## Assigned task
Pull every line containing the word "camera" from the records.

## Task input
..........
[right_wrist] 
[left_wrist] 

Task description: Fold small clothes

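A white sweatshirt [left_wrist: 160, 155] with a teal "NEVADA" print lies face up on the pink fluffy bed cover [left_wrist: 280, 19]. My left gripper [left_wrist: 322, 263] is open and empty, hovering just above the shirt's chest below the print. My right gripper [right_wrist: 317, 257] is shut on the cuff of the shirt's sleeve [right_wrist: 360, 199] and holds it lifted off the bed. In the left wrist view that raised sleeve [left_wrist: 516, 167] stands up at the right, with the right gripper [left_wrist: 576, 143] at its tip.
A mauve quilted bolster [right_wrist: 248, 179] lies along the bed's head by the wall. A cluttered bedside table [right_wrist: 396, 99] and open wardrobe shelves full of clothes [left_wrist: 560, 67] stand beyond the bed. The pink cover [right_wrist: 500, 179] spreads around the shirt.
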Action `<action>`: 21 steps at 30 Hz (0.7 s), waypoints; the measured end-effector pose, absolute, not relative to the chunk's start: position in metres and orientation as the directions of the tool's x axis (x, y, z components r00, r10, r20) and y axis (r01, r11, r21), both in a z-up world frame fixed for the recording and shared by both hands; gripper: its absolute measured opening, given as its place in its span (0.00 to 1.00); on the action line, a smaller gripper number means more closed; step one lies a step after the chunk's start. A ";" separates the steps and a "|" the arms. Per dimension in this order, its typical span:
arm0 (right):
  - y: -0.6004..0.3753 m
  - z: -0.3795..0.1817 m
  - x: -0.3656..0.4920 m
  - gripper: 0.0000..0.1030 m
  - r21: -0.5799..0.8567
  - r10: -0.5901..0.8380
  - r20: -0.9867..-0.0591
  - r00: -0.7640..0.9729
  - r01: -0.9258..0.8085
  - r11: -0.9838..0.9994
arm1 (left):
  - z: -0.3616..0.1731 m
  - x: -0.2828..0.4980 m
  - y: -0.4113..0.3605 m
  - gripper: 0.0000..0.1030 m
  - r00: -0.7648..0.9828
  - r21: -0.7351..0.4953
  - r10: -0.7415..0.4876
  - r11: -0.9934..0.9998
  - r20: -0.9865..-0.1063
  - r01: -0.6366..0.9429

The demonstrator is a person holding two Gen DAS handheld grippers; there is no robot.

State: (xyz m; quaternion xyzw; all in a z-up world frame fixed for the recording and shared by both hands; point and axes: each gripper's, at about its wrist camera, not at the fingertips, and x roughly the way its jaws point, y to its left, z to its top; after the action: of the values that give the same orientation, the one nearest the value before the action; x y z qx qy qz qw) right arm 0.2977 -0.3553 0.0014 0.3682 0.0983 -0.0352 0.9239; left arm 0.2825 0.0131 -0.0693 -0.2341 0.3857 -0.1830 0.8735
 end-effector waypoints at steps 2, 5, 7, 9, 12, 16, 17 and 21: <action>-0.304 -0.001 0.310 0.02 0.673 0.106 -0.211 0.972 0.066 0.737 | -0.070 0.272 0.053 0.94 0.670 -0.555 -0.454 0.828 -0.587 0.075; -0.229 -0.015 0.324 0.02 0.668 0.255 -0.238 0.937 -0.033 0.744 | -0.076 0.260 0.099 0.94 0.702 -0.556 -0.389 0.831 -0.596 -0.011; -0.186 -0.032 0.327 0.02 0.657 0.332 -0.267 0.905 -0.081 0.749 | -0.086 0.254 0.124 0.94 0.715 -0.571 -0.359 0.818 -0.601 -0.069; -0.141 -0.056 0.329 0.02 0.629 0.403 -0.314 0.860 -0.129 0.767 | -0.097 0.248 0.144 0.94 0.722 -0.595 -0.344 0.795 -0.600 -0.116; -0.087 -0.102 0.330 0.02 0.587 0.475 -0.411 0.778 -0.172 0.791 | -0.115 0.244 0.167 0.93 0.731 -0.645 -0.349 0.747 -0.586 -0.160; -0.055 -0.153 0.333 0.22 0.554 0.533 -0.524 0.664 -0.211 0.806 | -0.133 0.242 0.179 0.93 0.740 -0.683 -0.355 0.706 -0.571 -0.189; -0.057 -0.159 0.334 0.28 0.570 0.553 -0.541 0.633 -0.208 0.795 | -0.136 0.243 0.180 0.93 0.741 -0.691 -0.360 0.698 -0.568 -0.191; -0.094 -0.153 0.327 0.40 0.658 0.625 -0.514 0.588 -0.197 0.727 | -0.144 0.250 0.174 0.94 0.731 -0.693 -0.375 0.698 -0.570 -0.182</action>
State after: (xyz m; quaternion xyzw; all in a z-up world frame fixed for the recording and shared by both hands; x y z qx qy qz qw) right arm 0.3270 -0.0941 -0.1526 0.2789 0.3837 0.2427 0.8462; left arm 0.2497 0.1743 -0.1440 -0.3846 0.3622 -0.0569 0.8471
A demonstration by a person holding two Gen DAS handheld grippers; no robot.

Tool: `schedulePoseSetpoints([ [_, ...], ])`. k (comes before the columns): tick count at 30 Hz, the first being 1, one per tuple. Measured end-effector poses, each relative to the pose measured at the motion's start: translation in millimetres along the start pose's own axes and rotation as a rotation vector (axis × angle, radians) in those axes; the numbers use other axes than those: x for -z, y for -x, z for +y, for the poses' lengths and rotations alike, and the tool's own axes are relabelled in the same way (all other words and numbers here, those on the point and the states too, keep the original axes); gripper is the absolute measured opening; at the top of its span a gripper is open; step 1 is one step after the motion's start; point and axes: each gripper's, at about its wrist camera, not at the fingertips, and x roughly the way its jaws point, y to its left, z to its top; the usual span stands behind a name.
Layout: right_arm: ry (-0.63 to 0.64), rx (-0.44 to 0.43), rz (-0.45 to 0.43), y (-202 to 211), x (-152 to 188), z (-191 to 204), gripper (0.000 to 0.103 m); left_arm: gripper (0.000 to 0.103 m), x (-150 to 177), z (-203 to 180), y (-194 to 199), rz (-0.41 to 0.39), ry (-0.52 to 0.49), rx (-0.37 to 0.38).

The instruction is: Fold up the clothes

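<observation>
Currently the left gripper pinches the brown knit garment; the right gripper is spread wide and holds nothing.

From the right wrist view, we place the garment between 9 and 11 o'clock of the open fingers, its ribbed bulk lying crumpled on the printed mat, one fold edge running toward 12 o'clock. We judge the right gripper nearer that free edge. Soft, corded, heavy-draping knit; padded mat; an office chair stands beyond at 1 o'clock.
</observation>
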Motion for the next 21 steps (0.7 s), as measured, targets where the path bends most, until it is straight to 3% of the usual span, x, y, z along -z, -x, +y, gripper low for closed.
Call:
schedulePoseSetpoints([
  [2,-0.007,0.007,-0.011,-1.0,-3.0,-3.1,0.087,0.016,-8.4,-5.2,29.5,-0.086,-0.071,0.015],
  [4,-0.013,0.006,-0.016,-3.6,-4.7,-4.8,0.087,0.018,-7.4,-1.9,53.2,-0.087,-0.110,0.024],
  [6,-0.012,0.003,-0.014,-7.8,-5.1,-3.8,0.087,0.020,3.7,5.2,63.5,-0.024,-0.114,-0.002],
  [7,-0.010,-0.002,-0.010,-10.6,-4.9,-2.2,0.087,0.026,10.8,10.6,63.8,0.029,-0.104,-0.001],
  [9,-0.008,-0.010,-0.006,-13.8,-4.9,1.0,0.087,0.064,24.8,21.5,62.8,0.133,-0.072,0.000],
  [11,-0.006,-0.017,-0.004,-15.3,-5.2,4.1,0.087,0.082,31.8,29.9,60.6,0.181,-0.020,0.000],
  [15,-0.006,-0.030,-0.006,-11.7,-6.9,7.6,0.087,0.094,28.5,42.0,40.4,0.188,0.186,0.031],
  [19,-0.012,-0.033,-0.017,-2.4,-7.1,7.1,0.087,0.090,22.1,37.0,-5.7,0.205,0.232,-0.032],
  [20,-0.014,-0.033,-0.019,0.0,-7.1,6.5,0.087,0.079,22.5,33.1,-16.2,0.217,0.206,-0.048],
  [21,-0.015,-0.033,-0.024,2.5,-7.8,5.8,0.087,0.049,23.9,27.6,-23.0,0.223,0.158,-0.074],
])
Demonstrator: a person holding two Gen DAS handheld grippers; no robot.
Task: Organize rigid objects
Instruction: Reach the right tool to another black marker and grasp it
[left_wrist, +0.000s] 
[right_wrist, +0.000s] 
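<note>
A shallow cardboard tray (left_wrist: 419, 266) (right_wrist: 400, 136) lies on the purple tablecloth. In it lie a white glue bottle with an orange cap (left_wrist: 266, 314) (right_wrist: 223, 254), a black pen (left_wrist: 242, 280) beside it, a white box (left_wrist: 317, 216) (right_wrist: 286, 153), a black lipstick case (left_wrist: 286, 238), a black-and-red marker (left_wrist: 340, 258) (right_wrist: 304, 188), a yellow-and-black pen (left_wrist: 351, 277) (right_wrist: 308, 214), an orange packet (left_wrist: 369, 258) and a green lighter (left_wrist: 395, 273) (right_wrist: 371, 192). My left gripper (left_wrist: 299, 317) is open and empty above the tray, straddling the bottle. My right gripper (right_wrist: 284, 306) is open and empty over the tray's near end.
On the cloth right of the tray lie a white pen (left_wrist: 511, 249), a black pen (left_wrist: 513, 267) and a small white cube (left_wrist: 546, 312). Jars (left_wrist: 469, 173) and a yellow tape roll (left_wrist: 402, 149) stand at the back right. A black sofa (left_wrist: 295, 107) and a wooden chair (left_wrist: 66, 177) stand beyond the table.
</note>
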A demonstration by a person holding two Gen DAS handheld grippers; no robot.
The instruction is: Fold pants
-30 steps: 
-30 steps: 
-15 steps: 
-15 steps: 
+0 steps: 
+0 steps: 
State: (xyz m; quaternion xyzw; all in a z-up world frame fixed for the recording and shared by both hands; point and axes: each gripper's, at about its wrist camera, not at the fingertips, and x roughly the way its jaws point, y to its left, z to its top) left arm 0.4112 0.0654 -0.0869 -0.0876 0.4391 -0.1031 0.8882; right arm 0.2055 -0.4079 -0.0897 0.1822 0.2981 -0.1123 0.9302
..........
## Answer for the task
State: (xyz m; quaternion xyzw; all in a z-up world frame fixed for the recording and shared by both hands; point and axes: each gripper's, at about its wrist camera, not at the fingertips, and x roughly the way its jaws point, y to its left, z to its top; after the action: of the values that give the same orientation, the one nearest the value before the action; x y z qx qy qz qw) right arm 0.2977 -0.3553 0.0014 0.3682 0.0983 -0.0352 0.9239; left arm 0.2825 0.0131 -0.0693 -0.2341 0.3857 -0.1830 0.8735
Tool: `schedulePoseSetpoints([ [_, ...], ])`. k (comes before the columns): tick count at 30 Hz, the first being 1, one per tuple. Measured end-effector poses, each relative to the pose measured at the motion's start: translation in millimetres along the start pose's own axes and rotation as a rotation vector (axis × angle, radians) in those axes; the numbers use other axes than those: x for -z, y for -x, z for +y, for the poses' lengths and rotations alike, and the tool's own axes are relabelled in the same way (all other words and numbers here, those on the point and the states too, keep the original axes); gripper is the absolute measured opening; at the top of its span a gripper is open; step 1 is one step after the motion's start; point and axes: each gripper's, at about its wrist camera, not at the fingertips, and x roughly the way its jaws point, y to its left, z to its top; the usual span stands behind a name.
State: (xyz m; quaternion xyzw; all in a z-up world frame fixed for the recording and shared by both hands; point and axes: each gripper's, at about its wrist camera, not at the fingertips, and x roughly the way its jaws point, y to its left, z to its top) left arm 0.4112 0.0654 -0.0869 -0.0876 0.4391 -0.1031 0.8882; right arm 0.2055 -0.4079 -0.0897 0.1822 0.2981 -0.1123 0.9302

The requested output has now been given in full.